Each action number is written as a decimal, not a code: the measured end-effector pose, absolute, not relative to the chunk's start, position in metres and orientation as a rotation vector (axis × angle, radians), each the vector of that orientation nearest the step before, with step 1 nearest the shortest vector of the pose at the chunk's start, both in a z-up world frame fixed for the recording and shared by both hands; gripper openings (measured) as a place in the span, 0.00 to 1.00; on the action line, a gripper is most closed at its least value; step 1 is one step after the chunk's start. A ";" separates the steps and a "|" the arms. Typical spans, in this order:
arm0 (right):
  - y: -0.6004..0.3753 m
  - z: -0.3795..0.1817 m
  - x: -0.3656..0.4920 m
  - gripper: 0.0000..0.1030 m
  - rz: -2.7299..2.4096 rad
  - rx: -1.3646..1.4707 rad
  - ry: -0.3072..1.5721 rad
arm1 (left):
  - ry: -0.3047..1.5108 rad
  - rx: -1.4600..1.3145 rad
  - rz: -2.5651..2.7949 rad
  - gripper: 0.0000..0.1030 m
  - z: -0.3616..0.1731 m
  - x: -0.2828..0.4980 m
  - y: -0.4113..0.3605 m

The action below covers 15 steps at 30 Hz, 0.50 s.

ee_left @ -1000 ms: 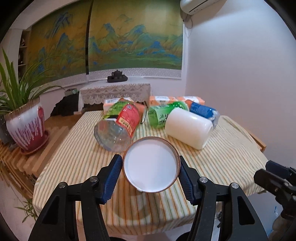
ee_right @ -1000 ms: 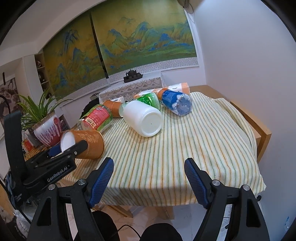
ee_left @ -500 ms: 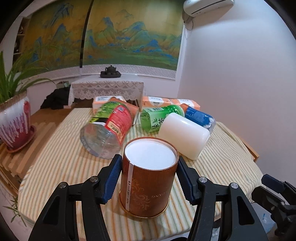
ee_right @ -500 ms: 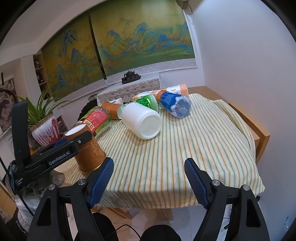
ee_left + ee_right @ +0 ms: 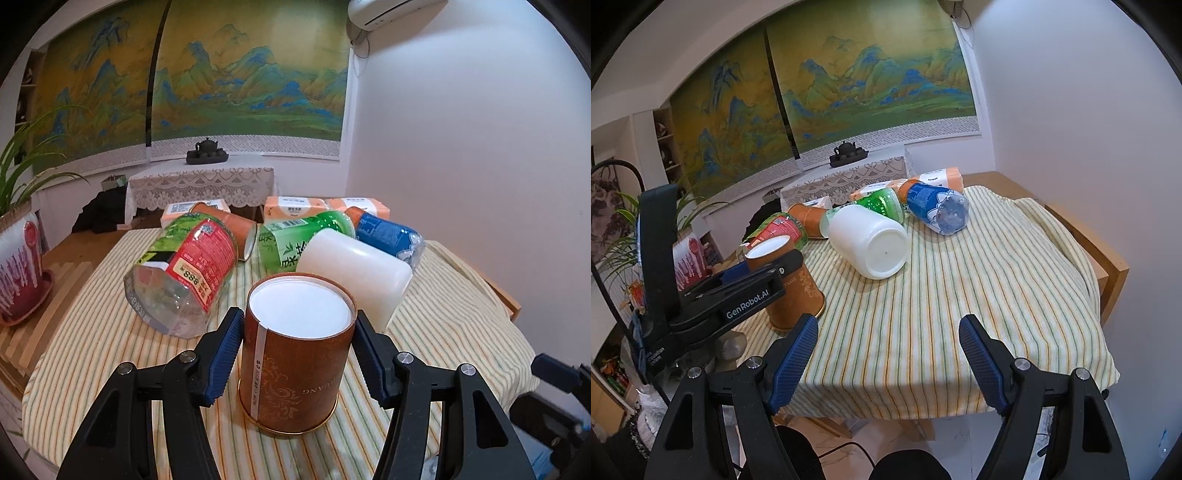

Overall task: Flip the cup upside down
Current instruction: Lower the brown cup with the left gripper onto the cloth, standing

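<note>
Both left gripper pads flank inverted cup, contact unclear.

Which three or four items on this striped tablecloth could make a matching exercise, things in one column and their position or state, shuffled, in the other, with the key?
Things:
1. brown cup
2. white jar
3. blue-label bottle
4. right gripper

States:
A. lying on its side, flat base facing the right wrist camera
B. open, holding nothing, over the near table edge
C. standing with its wide gold rim down on the cloth, between the left gripper fingers
D. lying on its side at the far end, next to the green bottle

Pairs: 1-C, 2-A, 3-D, 4-B
</note>
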State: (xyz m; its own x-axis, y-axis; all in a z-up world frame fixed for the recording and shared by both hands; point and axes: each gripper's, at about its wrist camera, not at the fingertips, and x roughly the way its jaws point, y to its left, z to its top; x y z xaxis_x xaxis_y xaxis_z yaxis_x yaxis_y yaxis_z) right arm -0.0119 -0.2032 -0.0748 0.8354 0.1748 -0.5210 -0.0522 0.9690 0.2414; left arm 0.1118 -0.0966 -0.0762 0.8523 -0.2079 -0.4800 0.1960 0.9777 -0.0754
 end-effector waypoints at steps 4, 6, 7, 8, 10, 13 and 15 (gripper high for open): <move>-0.204 -0.074 -0.012 0.73 0.121 0.225 0.566 | 0.503 -0.010 -0.216 0.61 -0.080 0.105 -0.096; -0.204 -0.073 -0.012 0.73 0.123 0.225 0.562 | 0.501 -0.014 -0.217 0.61 -0.080 0.104 -0.095; -0.203 -0.073 -0.012 0.73 0.123 0.224 0.562 | 0.502 -0.017 -0.218 0.61 -0.080 0.104 -0.094; -0.202 -0.073 -0.012 0.73 0.123 0.223 0.562 | 0.503 -0.020 -0.218 0.61 -0.080 0.104 -0.094; -0.201 -0.072 -0.012 0.73 0.125 0.221 0.562 | 0.504 -0.023 -0.218 0.61 -0.080 0.104 -0.093; -0.200 -0.071 -0.012 0.73 0.127 0.217 0.561 | 0.506 -0.025 -0.221 0.61 -0.079 0.103 -0.092; -0.200 -0.071 -0.013 0.73 0.127 0.218 0.560 | 0.506 -0.028 -0.222 0.61 -0.079 0.102 -0.092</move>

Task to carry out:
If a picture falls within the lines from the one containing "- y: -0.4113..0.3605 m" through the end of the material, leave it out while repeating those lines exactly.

Exercise output:
  - y: -0.4113..0.3605 m

The action below covers 15 steps at 30 Hz, 0.50 s.

ee_left @ -1000 ms: 
ee_right @ -1000 ms: 
ee_left @ -500 ms: 
ee_right @ -500 ms: 
ee_left + ee_right @ +0 ms: 

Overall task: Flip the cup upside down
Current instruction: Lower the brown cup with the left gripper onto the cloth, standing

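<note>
Both left gripper pads flank inverted cup, contact unclear.

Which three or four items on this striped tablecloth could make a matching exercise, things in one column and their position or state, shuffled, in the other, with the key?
Things:
1. brown cup
2. white jar
3. blue-label bottle
4. right gripper

States:
A. lying on its side, flat base facing the right wrist camera
B. open, holding nothing, over the near table edge
C. standing with its wide gold rim down on the cloth, between the left gripper fingers
D. lying on its side at the far end, next to the green bottle

Pairs: 1-C, 2-A, 3-D, 4-B
</note>
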State: (xyz m; its own x-axis, y-axis; all in a z-up world frame fixed for the recording and shared by both hands; point and axes: each gripper's, at about its wrist camera, not at the fingertips, and x roughly the way its jaws point, y to its left, z to its top; x y z xaxis_x xaxis_y xaxis_z yaxis_x yaxis_y yaxis_z) right arm -0.0119 -0.2032 -0.0748 0.8354 0.1748 -0.5210 -0.0522 0.9690 0.2414; left arm 0.1118 -0.0966 -0.0762 0.8523 -0.2079 -0.4800 0.1960 0.9777 -0.0754
 end-effector waypoints at steps 4, 6, 7, 8, 10, 13 and 15 (gripper high for open): <move>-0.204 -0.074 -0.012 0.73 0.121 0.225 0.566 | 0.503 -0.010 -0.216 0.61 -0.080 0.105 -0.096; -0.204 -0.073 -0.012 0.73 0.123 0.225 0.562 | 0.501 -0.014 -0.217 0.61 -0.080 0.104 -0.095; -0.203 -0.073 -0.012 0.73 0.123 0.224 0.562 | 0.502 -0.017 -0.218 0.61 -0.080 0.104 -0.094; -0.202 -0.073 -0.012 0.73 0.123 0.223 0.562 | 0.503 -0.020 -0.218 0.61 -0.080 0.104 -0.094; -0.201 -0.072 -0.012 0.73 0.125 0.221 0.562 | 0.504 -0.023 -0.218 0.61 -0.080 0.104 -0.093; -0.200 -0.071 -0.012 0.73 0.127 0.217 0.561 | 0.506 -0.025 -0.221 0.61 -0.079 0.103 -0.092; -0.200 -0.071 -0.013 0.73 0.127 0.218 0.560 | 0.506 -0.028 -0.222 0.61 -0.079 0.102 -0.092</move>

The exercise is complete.